Not to mention VLIW wastes CPU instruction cache for instructions that aren't ran.
It is no accident that CPUs and compilers gravitated towards RISC.
VLIW also doesn't really waste instruction cache if your compiler is being smart and aligns branches to an instruction word, though you still blow the pipeline on a branch if you miss but atleast in Microsofts case they include a way for the compiler to include a prediction which it is arguably in a better position to make. This goes double if you use profiling-guided optimization. If the claims of the Mill guys are true then even the "wasted CPU instruction cache" doesn't hurt performance.
CPUs and compilers are gravitating towards lots of things. x86 and ARM aren't the only instruction set. VLIW is healthy and very alive on a lot of DSPs. There are Russian CPUs that use VLIWs in active use. AMD GPUs used VLIW for a while (and some variants still do). You can even get VLIW-based Microcontrollers for cheap.
IMO compilers and CPUs may gravitate towards RISC in the shortterm as it is more similar to CISC in terms of complexity. VLIW needs compilers to be smart and languages to be smart too for optimal use. Rust for example would be capable of really taking advantage of VLIW but LLVM doesn't support that complexity (yet, though there is some work).
In the long term, so my prediction, VLIW will dominate by nature of being simpler, faster and more efficient.
Example: the best order to run a sequence of instructions could depend on which inputs happen to be in the L1 cache at the time. This could differ from one execution to the next. There's no way for a static compiler to get this right.
On a VLIW a lot more features would be necessarily exposed and the compiler will have to take advantage of them.
Your example can be optimized by a compiler trivially by optimizing for cache-locality, something compilers already do. It simply means that if you access memory address X and your code accesses this code elsewhere, the compiler will try to keep those two closer together.

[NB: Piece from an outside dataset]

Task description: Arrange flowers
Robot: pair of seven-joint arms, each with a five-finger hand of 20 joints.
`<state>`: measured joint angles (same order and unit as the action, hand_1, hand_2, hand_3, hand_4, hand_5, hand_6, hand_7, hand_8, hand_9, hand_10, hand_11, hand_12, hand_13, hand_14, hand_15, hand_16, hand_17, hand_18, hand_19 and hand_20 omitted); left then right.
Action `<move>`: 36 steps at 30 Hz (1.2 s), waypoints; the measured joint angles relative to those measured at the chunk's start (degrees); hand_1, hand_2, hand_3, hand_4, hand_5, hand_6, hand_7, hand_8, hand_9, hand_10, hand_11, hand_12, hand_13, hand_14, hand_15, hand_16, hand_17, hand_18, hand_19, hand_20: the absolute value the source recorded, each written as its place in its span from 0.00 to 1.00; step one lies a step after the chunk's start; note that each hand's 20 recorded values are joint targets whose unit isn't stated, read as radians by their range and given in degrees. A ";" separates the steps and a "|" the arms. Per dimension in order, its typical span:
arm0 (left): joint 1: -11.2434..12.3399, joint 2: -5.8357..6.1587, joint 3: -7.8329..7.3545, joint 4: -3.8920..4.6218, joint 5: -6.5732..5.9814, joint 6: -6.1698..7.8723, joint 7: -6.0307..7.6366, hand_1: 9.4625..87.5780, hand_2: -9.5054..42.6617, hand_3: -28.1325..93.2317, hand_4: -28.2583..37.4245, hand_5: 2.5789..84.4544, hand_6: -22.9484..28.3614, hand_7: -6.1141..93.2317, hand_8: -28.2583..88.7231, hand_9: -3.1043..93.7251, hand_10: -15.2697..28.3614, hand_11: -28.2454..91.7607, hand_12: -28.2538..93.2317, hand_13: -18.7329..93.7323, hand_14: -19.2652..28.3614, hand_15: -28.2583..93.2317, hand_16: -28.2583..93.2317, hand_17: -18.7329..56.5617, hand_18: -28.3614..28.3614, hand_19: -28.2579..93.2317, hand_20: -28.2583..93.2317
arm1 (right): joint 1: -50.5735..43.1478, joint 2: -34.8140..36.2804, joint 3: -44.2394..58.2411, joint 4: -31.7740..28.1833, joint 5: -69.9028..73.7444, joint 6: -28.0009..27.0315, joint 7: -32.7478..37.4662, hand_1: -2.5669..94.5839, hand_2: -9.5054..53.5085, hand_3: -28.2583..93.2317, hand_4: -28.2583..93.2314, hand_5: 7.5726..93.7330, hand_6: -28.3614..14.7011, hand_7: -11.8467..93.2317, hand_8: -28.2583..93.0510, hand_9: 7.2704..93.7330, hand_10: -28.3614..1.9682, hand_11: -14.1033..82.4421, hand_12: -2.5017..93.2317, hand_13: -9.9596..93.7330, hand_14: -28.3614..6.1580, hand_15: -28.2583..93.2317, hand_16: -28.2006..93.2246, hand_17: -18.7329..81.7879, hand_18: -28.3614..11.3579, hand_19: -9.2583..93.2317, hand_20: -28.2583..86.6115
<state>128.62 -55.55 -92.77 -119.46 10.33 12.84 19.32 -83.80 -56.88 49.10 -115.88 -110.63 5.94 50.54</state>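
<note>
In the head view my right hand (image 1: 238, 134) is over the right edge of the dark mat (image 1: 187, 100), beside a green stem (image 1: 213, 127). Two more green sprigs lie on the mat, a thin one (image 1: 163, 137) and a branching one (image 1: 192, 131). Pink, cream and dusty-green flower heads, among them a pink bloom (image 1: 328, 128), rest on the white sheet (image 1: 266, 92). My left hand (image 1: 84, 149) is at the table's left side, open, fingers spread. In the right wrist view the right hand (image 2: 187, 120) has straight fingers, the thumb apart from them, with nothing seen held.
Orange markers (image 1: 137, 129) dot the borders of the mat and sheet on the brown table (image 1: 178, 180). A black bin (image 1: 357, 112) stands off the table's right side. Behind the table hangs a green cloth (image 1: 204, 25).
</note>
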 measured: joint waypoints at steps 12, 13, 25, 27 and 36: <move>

Making a simple prediction about cache contents is trivial for compilers and as mentioned, already happens. You can use graphs to build up dependencies on memory and then reduce the distance between connected node points in the execution path. Since this is VLIW and we might be able to tell the CPU which branch is likely we can even not do this in favor of optimizing the happy path better.
A modern optimizer is a very complex beast, it can certainly know some things about the state of the program during runtime and it will make some assumptions about it (enable -O3 if you want to test). Most certainly it is able to optimize your example in atleast a minimal fashion on more aggressive settings.
The CPU pipeline to my knowledge does not optimize by L1 cache as checking contents of the L1 cache is still rather expensive and the lookahead in the command queue is usually limited to a few hundred instructions. Hitting L1 is still a magnitude slower than hitting a register and very expensive to do for every memory access instruction. The pipeline tends to favor using branch predictors and register dependencies, which is simpler and faster, as well as some historical data about previous code run.
Nah. You can have variable length VLIW instructions.
And you can design an out of order VLIW that still has significant advantages at decoding many operations at once.